What lines in the material hold the string "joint"? Copy out each of them.

[INFORMATION SHOWN — start]

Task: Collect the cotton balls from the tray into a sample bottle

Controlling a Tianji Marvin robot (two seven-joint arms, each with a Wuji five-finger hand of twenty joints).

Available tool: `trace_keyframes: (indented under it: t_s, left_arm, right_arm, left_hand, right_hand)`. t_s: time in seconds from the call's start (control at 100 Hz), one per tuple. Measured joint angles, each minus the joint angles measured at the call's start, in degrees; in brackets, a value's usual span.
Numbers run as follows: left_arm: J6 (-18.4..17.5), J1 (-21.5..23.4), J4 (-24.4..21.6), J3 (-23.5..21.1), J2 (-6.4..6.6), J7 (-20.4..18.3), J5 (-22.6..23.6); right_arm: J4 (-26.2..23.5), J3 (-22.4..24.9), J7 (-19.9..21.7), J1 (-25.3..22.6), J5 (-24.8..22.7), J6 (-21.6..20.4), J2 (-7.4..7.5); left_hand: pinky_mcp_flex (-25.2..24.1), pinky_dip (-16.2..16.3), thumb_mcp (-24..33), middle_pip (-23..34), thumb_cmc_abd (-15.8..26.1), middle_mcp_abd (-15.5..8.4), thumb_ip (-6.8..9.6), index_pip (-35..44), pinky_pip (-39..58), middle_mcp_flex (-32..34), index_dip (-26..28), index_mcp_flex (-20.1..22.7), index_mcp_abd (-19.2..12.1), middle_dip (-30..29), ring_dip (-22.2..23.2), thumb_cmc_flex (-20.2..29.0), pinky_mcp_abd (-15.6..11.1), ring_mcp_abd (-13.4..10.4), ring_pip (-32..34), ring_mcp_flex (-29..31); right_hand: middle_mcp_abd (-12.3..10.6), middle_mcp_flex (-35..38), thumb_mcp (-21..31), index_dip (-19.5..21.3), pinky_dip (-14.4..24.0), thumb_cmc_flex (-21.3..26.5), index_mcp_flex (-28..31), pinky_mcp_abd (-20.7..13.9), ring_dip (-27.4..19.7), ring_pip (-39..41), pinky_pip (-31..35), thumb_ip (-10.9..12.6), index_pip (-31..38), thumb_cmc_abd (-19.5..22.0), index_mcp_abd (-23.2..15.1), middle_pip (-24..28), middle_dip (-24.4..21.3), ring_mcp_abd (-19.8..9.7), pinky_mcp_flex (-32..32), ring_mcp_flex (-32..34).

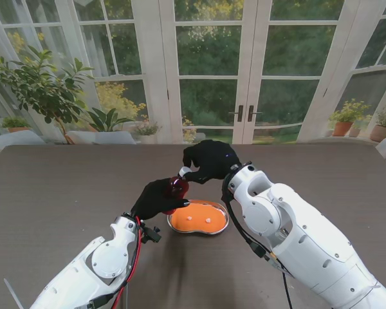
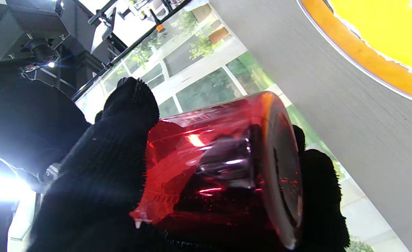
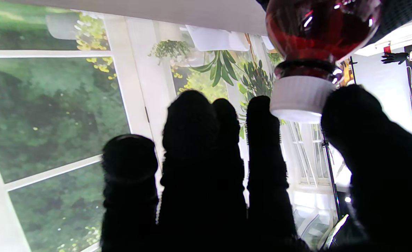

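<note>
A dark red sample bottle [image 1: 177,187] is held off the table by my left hand [image 1: 156,199], which is shut around its body [image 2: 220,164]. Its white cap [image 1: 184,172] points toward my right hand [image 1: 209,161], whose thumb and forefinger pinch the cap [image 3: 300,99]. The other right fingers [image 3: 195,140] stand straight and apart. Just nearer to me and to the right lies the orange kidney-shaped tray [image 1: 180,225] with two white cotton balls [image 1: 207,220] in it. The tray's rim [image 2: 363,66] shows in the left wrist view.
The dark brown table [image 1: 51,193] stretches wide on both sides of the tray. Glass doors and potted plants [image 1: 42,87] stand beyond its far edge. A red and black cable [image 1: 136,251] runs along my left forearm.
</note>
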Motion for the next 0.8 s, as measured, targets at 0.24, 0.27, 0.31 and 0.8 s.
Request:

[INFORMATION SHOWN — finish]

- RESULT FOR THIS TASK -
Controlling a Tianji Marvin robot (two seven-joint arms, each with a Wuji five-finger hand of twenty joints).
Available tool: `trace_keyframes: (indented under it: t_s, left_arm, right_arm, left_hand, right_hand)`. t_s: time in seconds from the call's start (control at 100 Hz), one per tuple. Measured joint angles, each minus the joint angles measured at the call's start, in degrees; in brackets, a value's usual span.

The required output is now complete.